▶ What you need to do:
Copy the data exactly. Leave nothing out.

===============

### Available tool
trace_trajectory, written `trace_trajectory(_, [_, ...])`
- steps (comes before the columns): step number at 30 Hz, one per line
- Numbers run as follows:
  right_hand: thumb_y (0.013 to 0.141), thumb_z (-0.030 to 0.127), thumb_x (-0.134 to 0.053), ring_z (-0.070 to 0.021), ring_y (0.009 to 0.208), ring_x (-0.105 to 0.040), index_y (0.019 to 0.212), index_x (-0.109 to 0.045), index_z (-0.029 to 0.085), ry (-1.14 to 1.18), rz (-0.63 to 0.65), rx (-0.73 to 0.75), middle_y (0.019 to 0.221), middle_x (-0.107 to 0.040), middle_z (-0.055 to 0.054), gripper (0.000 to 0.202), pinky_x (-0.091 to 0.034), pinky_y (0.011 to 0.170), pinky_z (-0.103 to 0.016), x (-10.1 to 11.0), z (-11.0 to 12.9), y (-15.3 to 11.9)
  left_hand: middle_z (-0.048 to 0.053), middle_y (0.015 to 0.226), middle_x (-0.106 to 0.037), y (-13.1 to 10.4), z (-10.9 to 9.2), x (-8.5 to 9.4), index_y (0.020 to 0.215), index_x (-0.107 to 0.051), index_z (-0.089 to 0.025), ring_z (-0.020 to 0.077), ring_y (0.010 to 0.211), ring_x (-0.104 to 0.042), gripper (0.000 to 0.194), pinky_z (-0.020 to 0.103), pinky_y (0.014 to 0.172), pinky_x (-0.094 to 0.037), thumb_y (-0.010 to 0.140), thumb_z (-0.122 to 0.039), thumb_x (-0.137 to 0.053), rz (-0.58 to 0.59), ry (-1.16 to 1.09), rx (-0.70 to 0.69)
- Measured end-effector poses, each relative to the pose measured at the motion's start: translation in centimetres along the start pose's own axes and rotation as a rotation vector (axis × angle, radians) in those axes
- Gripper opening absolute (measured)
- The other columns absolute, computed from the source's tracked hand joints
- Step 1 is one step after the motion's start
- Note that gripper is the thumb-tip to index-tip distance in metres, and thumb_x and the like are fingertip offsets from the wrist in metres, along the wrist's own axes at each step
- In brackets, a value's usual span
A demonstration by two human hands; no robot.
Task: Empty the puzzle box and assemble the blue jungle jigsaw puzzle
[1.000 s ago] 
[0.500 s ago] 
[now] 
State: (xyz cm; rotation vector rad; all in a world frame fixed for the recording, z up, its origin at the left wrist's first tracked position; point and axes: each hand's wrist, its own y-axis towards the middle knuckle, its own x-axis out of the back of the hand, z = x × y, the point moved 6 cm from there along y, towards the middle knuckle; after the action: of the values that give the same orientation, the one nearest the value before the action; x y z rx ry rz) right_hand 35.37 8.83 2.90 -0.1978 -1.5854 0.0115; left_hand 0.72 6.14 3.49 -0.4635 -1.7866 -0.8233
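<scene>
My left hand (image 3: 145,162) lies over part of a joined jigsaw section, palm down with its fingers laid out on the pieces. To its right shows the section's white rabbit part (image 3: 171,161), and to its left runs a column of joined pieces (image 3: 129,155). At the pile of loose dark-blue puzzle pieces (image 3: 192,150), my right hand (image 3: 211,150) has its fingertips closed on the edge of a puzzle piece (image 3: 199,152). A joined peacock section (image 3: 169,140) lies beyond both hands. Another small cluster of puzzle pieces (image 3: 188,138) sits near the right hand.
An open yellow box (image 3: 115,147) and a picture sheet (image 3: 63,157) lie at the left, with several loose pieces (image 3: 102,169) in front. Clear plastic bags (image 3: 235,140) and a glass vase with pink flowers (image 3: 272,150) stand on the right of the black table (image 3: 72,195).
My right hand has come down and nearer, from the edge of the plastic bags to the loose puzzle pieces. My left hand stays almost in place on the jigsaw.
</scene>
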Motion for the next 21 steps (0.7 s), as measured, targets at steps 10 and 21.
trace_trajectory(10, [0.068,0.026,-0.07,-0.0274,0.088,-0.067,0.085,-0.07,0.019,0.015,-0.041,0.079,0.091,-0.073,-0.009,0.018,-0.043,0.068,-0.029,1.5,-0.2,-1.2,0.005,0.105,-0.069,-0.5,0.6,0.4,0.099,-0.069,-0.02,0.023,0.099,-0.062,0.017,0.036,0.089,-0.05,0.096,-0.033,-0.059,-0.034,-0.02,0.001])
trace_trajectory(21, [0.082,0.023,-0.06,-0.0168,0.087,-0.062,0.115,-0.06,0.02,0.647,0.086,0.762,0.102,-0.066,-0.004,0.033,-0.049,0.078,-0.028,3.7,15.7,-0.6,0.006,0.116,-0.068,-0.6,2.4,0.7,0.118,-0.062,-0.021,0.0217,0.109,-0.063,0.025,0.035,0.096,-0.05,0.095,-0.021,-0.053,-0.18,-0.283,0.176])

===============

▶ Solution:
### Available tool
trace_trajectory, written `trace_trajectory(_, [_, ...])`
- steps (comes before the columns): step number at 30 Hz, one per line
- Numbers run as follows:
  right_hand: thumb_y (0.013 to 0.141), thumb_z (-0.030 to 0.127), thumb_x (-0.134 to 0.053), ring_z (-0.070 to 0.021), ring_y (0.009 to 0.208), ring_x (-0.105 to 0.040), index_y (0.019 to 0.212), index_x (-0.109 to 0.045), index_z (-0.029 to 0.085), ry (-1.14 to 1.18), rz (-0.63 to 0.65), rx (-0.73 to 0.75), middle_y (0.019 to 0.221), middle_x (-0.107 to 0.040), middle_z (-0.055 to 0.054), gripper (0.000 to 0.202), pinky_x (-0.091 to 0.034), pinky_y (0.011 to 0.170), pinky_z (-0.103 to 0.016), x (-10.1 to 11.0), z (-11.0 to 12.9), y (-15.3 to 11.9)
  left_hand: middle_z (-0.048 to 0.053), middle_y (0.015 to 0.226), middle_x (-0.106 to 0.037), y (-13.1 to 10.4), z (-10.9 to 9.2), x (-8.5 to 9.4), index_y (0.020 to 0.215), index_x (-0.107 to 0.051), index_z (-0.089 to 0.025), ring_z (-0.020 to 0.077), ring_y (0.010 to 0.211), ring_x (-0.104 to 0.042), gripper (0.000 to 0.194), pinky_z (-0.020 to 0.103), pinky_y (0.014 to 0.172), pinky_x (-0.094 to 0.037), thumb_y (-0.010 to 0.140), thumb_z (-0.122 to 0.039), thumb_x (-0.137 to 0.053), rz (-0.58 to 0.59), ry (-1.16 to 1.09), rx (-0.70 to 0.69)
- Measured end-effector poses, each relative to the pose measured at the motion's start: translation in centimetres along the start pose's own axes and rotation as a rotation vector (axis × angle, radians) in those axes
- Gripper opening absolute (measured)
- The other columns absolute, computed from the source's tracked hand joints
- Step 1 is one step after the motion's start
- Note that gripper is the thumb-tip to index-tip distance in metres, and thumb_x and the like are fingertip offsets from the wrist in metres, along the wrist's own axes at each step
- In brackets, a value's usual span
A demonstration by two human hands; no robot.
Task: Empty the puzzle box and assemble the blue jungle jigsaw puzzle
[1.000 s ago] 
[0.500 s ago] 
[now] 
State: (xyz cm; rotation vector rad; all in a world frame fixed for the recording, z up, its origin at the left wrist's first tracked position; point and axes: each hand's wrist, its own y-axis towards the middle knuckle, its own x-axis out of the back of the hand, z = x × y, the point moved 6 cm from there along y, towards the middle knuckle; after the action: of the values that give the same orientation, the one nearest the value before the action; x y z rx ry rz) right_hand 35.37 8.83 2.90 -0.1978 -1.5854 0.0115; left_hand 0.72 6.14 3.49 -0.4635 -1.7866 -0.8233
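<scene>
My left hand (image 3: 145,162) lies over part of a joined jigsaw section, palm down with its fingers laid out on the pieces. To its right shows the section's white rabbit part (image 3: 171,161), and to its left runs a column of joined pieces (image 3: 129,155). At the pile of loose dark-blue puzzle pieces (image 3: 192,150), my right hand (image 3: 211,150) has its fingertips closed on the edge of a puzzle piece (image 3: 199,152). A joined peacock section (image 3: 169,140) lies beyond both hands. Another small cluster of puzzle pieces (image 3: 188,138) sits near the right hand.
An open yellow box (image 3: 115,147) and a picture sheet (image 3: 63,157) lie at the left, with several loose pieces (image 3: 102,169) in front. Clear plastic bags (image 3: 235,140) and a glass vase with pink flowers (image 3: 272,150) stand on the right of the black table (image 3: 72,195).
My right hand has come down and nearer, from the edge of the plastic bags to the loose puzzle pieces. My left hand stays almost in place on the jigsaw.
</scene>
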Motion for the next 21 steps (0.7 s), as measured, targets at steps 10 and 21.
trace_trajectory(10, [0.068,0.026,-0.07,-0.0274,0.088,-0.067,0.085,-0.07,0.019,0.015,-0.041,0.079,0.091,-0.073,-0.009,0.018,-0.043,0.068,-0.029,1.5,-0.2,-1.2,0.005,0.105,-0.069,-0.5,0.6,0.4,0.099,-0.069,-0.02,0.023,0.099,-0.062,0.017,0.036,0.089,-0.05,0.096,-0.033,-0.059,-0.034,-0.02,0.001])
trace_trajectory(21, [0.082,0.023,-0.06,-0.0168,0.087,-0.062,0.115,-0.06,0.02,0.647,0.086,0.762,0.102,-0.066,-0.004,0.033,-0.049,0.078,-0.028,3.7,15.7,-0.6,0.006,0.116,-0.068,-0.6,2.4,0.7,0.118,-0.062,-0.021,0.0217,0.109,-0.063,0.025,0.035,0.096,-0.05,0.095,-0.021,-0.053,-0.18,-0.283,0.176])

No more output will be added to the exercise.